Tag Archives: buses

Worker/driver program is unique in the nation

The in basket: When I recently joined Bremerton Public Works execs on a tour of city projects, Managing Street Engineer Gunnar Fridriksson told me something that came as quite a surprise.

He said Kitsap Transit’s worker/driver bus program, in which civilians, mostly working for the Navy, drive transit-provided motor coaches to and from work, picking up and dropping off co-workers en route, is the only thing of its kind in the whole nation.

Given its success here, that was hard to believe.

The out basket: And yet, it appears to be true. Well, nearly true. Mason Transit has four such routes, but they serve the same work sites.

John Clauson, Kitsap Transit’s executive director, says there were only eight or 10 routes in the program they inherited in 1983 from the private bus company that was the forerunner to Kitsap Transit. Today there are 30 routes, plus those Mason Transit runs.

“As far as I know, we are the only system in the U.S. that has this type of program and I know that we are the only one in the state, along with Mason Transit now, that have this type of unique operation,” John said.

I Googled and Binged “workers/driver bus programs” and found no others

Gunnar made his remark as we watched a procession of worker/driver buses make their way north on Washington Avenue at shipyard quitting time. Public Works director Chal Martin was there, too, and observed that city plans to reduce

Washington to one lane in each direction in 2015 would never work if the buses weren’t taking dozens if not hundreds of single-car drivers off that street by providing them rides to and from work.
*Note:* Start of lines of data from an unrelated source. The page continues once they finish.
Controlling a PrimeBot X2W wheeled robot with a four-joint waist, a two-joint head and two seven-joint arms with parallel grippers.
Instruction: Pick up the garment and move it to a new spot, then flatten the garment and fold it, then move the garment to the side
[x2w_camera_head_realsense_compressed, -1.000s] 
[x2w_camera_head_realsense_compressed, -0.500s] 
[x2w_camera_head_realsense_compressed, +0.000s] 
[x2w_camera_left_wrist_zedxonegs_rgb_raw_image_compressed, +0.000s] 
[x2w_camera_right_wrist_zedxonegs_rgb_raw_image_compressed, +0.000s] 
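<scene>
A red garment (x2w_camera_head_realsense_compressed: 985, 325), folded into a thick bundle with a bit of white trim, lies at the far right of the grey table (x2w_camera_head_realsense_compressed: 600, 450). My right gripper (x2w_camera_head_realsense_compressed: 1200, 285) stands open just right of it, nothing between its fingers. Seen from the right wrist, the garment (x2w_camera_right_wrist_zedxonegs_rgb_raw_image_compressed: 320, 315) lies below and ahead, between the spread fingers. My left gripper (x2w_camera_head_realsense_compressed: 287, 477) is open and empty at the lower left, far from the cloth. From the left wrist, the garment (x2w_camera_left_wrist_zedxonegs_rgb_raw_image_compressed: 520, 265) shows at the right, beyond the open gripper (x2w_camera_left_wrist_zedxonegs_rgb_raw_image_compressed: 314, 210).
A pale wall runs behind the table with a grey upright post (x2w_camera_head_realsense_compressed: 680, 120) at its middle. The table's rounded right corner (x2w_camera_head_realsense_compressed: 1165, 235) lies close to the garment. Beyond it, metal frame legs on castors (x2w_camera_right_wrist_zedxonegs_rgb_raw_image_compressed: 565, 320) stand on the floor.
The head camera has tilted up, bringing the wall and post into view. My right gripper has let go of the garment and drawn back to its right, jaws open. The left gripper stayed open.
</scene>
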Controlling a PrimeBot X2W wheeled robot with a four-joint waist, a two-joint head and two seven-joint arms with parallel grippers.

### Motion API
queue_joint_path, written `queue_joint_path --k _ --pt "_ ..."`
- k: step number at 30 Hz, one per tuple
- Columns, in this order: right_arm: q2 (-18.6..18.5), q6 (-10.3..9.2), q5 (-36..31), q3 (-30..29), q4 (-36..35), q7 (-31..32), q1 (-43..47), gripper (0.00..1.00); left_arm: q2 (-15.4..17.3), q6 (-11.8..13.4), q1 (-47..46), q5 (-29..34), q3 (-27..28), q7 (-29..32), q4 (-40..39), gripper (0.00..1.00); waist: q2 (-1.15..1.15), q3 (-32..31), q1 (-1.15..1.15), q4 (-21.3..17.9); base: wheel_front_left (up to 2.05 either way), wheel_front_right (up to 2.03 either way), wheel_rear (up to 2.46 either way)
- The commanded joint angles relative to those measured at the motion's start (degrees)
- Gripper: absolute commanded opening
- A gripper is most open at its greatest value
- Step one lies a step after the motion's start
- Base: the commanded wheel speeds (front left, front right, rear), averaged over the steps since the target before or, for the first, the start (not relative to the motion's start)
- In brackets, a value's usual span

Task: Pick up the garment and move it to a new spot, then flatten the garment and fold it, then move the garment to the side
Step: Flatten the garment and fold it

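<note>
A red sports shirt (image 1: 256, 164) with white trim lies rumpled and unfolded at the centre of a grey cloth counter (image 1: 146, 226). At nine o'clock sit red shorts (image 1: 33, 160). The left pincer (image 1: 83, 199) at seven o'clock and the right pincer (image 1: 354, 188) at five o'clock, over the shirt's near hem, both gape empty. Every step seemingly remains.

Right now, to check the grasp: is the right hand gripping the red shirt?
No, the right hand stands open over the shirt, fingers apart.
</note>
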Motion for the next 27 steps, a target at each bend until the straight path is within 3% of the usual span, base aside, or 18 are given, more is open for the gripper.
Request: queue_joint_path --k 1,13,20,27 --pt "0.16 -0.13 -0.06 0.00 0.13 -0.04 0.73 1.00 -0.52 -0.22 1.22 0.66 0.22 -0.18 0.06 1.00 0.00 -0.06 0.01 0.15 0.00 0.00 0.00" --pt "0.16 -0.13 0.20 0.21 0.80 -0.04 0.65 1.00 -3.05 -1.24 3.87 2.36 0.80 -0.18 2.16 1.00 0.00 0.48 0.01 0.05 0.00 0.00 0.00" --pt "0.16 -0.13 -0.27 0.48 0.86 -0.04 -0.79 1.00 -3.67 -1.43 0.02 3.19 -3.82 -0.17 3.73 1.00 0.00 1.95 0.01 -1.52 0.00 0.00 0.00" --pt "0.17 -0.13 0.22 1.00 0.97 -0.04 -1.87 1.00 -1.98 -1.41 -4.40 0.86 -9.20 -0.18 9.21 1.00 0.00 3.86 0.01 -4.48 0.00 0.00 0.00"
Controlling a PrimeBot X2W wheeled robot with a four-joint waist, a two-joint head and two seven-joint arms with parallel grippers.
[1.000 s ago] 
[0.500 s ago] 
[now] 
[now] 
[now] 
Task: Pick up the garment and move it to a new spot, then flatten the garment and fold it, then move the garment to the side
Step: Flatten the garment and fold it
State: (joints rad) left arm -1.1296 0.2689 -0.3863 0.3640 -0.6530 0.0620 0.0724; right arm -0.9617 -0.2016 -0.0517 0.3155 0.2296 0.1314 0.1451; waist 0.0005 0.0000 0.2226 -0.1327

Yield signs on transit buses aren’t kidding

The in basket: As I noticed a flashing Yield sign on the back of a Kitsap Transit bus, it occurred to me that the requirement that drivers yield to buses pulling into traffic after discharging or picking up passengers would probably come as a surprise to most drivers.

The Yield signs on buses until now have not be lighted and most still aren’t.

I asked State Trooper Russ Winger if a person could actually be cited for failing to yield to a bus when no collision resulted from the action.

The out basket: Yes, Russ replied, “as with any moving infraction that can be issued for an actual collision, ‘almost’ causing a collision or causing another vehicle that has the right of way to take evasive action to avoid that collision is grounds for issuing a citation.”

Buses in HOV lanes without any passengers

The in basket: Dr. Larry Iversen of Bremerton e-mailed to say “A couple of times I have noticed buses with ‘out of service’ signs using the I-5 HOV lanes, even though there is just the driver on board.

“Last Wednesday, I noticed three buses in a convoy using the I-5 HOV lane with ‘garage’ indicated on their signs, each with only a driver on board. I believe these were always Metro buses.

“What are the Department of Transportation, WSP, and Metro policies concerning buses with no passengers using HOV lanes on our highways?”


The out basket: Trooper Krista Hedstrom of the Bremerton State Patrol office says that use of the HOV lanes by such buses is legal and specifically provided for in the HOV law. Among those allowed to use HOV lanes, says the law, are public transportation vehicles, and (many) private transportation provider vehicles if the vehicle has the capacity to carry eight or more passengers, regardless of the number of passengers in the vehicle, and if such use does not interfere with the efficiency, reliability, and safety of public transportation operations.”

Linda Thielke, in public affairs at Metro, says their drivers use the HOV lanes on “dead-head’ runs back to the bus barn, to stay on schedule. Their buses often are on the road 20 out of every 24 hours, she said, and even if the driver has completed his or her shift, he or she must get the bus back for another driver to take over.

John Clauson, longtime Kitsap Transit official who has just been named to head the organization, said his agency doesn’t have a policy addressing this. “We leave it to the driver’s discretion, knowing that it islegal.”